Exercise requirements: Each line of the listing below must be retyped exactly, with images left out.

------------------------------------------------------------

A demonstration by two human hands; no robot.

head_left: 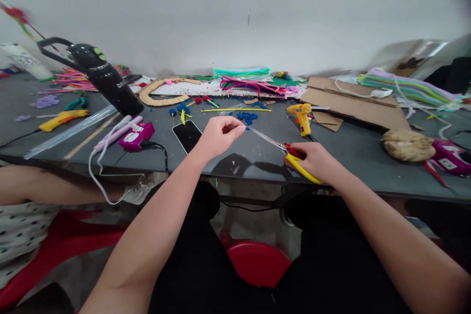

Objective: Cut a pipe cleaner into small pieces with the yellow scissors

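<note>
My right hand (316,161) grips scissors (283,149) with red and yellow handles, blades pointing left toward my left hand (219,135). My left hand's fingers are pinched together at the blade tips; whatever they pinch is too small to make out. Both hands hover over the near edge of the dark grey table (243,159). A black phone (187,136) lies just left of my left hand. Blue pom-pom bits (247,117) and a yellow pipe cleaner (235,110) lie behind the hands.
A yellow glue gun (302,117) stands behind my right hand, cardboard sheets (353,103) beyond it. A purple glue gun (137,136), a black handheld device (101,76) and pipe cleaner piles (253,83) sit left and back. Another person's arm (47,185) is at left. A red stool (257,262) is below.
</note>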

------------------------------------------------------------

Task answer:
A demonstration by two human hands; no robot.

head_left: 

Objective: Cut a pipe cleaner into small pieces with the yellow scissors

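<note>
My right hand (316,161) grips scissors (283,149) with red and yellow handles, blades pointing left toward my left hand (219,135). My left hand's fingers are pinched together at the blade tips; whatever they pinch is too small to make out. Both hands hover over the near edge of the dark grey table (243,159). A black phone (187,136) lies just left of my left hand. Blue pom-pom bits (247,117) and a yellow pipe cleaner (235,110) lie behind the hands.
A yellow glue gun (302,117) stands behind my right hand, cardboard sheets (353,103) beyond it. A purple glue gun (137,136), a black handheld device (101,76) and pipe cleaner piles (253,83) sit left and back. Another person's arm (47,185) is at left. A red stool (257,262) is below.
</note>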

The exercise is done, with nothing more to add.